> WHAT IS BEING ASKED: Down to the last line, repeat the data below exactly.

> PROVIDED INFORMATION:
>>>>

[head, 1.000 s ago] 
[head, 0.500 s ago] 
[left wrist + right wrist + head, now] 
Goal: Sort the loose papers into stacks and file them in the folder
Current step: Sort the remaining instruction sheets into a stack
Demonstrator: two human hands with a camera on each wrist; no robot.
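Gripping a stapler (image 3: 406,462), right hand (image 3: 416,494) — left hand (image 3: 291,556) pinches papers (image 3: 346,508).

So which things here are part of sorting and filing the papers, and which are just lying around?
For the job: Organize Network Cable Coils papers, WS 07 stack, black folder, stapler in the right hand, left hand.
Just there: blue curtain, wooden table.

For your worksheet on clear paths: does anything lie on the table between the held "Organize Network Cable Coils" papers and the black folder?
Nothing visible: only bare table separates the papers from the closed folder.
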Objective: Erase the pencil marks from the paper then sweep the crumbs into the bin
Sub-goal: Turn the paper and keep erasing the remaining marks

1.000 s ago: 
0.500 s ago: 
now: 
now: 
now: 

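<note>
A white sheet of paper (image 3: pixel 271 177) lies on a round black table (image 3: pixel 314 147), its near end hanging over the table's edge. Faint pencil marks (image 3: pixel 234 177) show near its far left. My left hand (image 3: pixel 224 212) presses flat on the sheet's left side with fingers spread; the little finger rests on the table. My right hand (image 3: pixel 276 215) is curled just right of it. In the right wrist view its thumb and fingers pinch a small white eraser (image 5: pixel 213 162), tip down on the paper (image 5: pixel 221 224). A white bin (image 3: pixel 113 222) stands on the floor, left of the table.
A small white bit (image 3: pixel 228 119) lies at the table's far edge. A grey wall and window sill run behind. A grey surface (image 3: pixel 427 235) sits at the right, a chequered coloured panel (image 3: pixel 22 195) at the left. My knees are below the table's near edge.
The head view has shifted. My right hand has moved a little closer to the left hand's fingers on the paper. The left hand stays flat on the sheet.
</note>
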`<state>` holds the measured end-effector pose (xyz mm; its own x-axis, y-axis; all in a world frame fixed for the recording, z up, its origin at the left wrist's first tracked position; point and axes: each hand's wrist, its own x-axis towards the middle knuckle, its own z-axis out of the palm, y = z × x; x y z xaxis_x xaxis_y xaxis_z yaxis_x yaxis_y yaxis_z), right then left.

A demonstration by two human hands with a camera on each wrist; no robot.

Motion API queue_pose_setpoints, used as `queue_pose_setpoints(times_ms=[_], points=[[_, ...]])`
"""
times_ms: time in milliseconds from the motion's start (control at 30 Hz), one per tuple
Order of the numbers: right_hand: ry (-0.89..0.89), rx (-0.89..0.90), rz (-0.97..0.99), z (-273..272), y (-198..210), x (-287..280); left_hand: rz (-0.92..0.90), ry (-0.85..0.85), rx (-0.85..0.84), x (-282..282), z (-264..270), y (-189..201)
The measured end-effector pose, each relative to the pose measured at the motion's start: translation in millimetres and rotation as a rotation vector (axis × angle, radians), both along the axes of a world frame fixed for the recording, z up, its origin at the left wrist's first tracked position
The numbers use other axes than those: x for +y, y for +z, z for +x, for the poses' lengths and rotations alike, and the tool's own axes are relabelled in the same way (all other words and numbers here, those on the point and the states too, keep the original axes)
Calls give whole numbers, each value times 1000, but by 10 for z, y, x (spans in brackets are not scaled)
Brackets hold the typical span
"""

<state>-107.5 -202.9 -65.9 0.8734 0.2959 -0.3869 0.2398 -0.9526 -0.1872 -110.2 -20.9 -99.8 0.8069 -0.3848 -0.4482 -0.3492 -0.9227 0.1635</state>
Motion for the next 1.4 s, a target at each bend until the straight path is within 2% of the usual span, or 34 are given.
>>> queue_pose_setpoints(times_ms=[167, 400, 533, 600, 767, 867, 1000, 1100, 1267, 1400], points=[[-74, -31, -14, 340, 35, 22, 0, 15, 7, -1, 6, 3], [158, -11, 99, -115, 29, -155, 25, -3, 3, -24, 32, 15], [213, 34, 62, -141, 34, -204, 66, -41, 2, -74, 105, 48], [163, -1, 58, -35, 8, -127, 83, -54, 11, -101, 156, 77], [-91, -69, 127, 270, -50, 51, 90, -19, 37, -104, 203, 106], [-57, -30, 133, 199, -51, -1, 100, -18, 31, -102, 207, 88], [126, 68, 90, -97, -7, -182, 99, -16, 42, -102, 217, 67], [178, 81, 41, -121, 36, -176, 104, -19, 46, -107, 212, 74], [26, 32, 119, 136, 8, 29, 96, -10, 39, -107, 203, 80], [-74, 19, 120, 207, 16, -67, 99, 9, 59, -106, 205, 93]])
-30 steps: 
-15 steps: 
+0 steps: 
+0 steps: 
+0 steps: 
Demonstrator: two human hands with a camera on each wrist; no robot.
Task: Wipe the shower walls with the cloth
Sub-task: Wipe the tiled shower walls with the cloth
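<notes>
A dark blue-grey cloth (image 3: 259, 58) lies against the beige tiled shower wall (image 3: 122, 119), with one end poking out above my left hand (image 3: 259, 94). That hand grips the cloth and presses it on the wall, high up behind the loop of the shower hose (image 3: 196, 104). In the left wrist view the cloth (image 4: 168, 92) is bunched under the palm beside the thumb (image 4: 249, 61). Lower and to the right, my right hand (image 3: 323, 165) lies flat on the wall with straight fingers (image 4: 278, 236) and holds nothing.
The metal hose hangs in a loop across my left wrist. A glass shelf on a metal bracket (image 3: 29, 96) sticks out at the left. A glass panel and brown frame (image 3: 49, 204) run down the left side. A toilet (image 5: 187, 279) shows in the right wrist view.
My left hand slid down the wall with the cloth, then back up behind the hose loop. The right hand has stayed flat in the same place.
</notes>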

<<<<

> SOLUTION TO THE EXERCISE:
[head, 1.000 s ago] 
[head, 0.500 s ago] 
[left wrist + right wrist + head, now] 
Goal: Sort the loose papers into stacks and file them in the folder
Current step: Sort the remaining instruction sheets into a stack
Demonstrator: two human hands with a camera on each wrist; no robot.
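Gripping a stapler (image 3: 406,462), right hand (image 3: 416,494) — left hand (image 3: 291,556) pinches papers (image 3: 346,508).

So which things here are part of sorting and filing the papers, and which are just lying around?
For the job: Organize Network Cable Coils papers, WS 07 stack, black folder, stapler in the right hand, left hand.
Just there: blue curtain, wooden table.

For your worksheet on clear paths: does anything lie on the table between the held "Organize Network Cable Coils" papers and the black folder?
Nothing visible: only bare table separates the papers from the closed folder.
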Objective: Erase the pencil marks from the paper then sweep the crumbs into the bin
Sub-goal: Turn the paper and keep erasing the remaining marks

1.000 s ago: 
0.500 s ago: 
now: 
now: 
now: 

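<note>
A white sheet of paper (image 3: pixel 271 177) lies on a round black table (image 3: pixel 314 147), its near end hanging over the table's edge. Faint pencil marks (image 3: pixel 234 177) show near its far left. My left hand (image 3: pixel 224 212) presses flat on the sheet's left side with fingers spread; the little finger rests on the table. My right hand (image 3: pixel 276 215) is curled just right of it. In the right wrist view its thumb and fingers pinch a small white eraser (image 5: pixel 213 162), tip down on the paper (image 5: pixel 221 224). A white bin (image 3: pixel 113 222) stands on the floor, left of the table.
A small white bit (image 3: pixel 228 119) lies at the table's far edge. A grey wall and window sill run behind. A grey surface (image 3: pixel 427 235) sits at the right, a chequered coloured panel (image 3: pixel 22 195) at the left. My knees are below the table's near edge.
The head view has shifted. My right hand has moved a little closer to the left hand's fingers on the paper. The left hand stays flat on the sheet.
</note>
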`<state>` holds the measured end-effector pose (xyz mm; its own x-axis, y-axis; all in a world frame fixed for the recording, z up, its origin at the left wrist's first tracked position; point and axes: each hand's wrist, its own x-axis towards the middle knuckle, its own z-axis out of the palm, y = z × x; x y z xaxis_x xaxis_y xaxis_z yaxis_x yaxis_y yaxis_z), right then left.

A demonstration by two human hands with a camera on each wrist; no robot.

Motion API queue_pose_setpoints, used as `queue_pose_setpoints(times_ms=[_], points=[[_, ...]])`
"""
times_ms: time in milliseconds from the motion's start (control at 30 Hz), one per tuple
Order of the numbers: right_hand: ry (-0.89..0.89), rx (-0.89..0.90), rz (-0.97..0.99), z (-273..272), y (-198..210), x (-287..280); left_hand: rz (-0.92..0.90), ry (-0.85..0.85), rx (-0.85..0.84), x (-282..282), z (-264..270), y (-189..201)
The measured end-effector pose, each relative to the pose measured at the motion's start: translation in millimetres and rotation as a rotation vector (axis × angle, radians), both along the axes of a world frame fixed for the recording, z up, its origin at the left wrist's first tracked position
The numbers use other axes than those: x for +y, y for +z, z for +x, for the poses' lengths and rotations alike, and the tool's own axes are relabelled in the same way (all other words and numbers here, those on the point and the states too, keep the original axes)
Calls give whole numbers, each value times 1000, but by 10 for z, y, x (spans in brackets are not scaled)
Brackets hold the typical span
"""

<state>-107.5 -202.9 -65.9 0.8734 0.2959 -0.3869 0.2398 -0.9526 -0.1872 -110.2 -20.9 -99.8 0.8069 -0.3848 -0.4482 -0.3492 -0.9227 0.1635</state>
Motion for the next 1.4 s, a target at each bend until the straight path is within 2% of the usual span, or 34 are given.
>>> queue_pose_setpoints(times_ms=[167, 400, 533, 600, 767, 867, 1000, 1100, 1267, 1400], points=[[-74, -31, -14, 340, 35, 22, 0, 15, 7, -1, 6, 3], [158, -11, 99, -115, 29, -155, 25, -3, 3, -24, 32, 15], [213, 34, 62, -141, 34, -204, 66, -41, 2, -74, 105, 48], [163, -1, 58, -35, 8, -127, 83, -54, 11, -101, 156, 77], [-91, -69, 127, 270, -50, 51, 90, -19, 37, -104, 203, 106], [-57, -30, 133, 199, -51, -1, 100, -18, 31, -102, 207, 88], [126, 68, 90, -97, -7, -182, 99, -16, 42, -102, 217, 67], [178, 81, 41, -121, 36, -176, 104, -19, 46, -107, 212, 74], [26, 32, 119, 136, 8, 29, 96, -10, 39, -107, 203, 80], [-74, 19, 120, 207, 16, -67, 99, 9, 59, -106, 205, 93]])
-30 steps: 
-15 steps: 
+0 steps: 
+0 steps: 
+0 steps: 
Demonstrator: two human hands with a camera on each wrist; no robot.
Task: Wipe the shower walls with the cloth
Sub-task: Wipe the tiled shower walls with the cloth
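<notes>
A dark blue-grey cloth (image 3: 259, 58) lies against the beige tiled shower wall (image 3: 122, 119), with one end poking out above my left hand (image 3: 259, 94). That hand grips the cloth and presses it on the wall, high up behind the loop of the shower hose (image 3: 196, 104). In the left wrist view the cloth (image 4: 168, 92) is bunched under the palm beside the thumb (image 4: 249, 61). Lower and to the right, my right hand (image 3: 323, 165) lies flat on the wall with straight fingers (image 4: 278, 236) and holds nothing.
The metal hose hangs in a loop across my left wrist. A glass shelf on a metal bracket (image 3: 29, 96) sticks out at the left. A glass panel and brown frame (image 3: 49, 204) run down the left side. A toilet (image 5: 187, 279) shows in the right wrist view.
My left hand slid down the wall with the cloth, then back up behind the hose loop. The right hand has stayed flat in the same place.
</notes>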

This output has come to an end.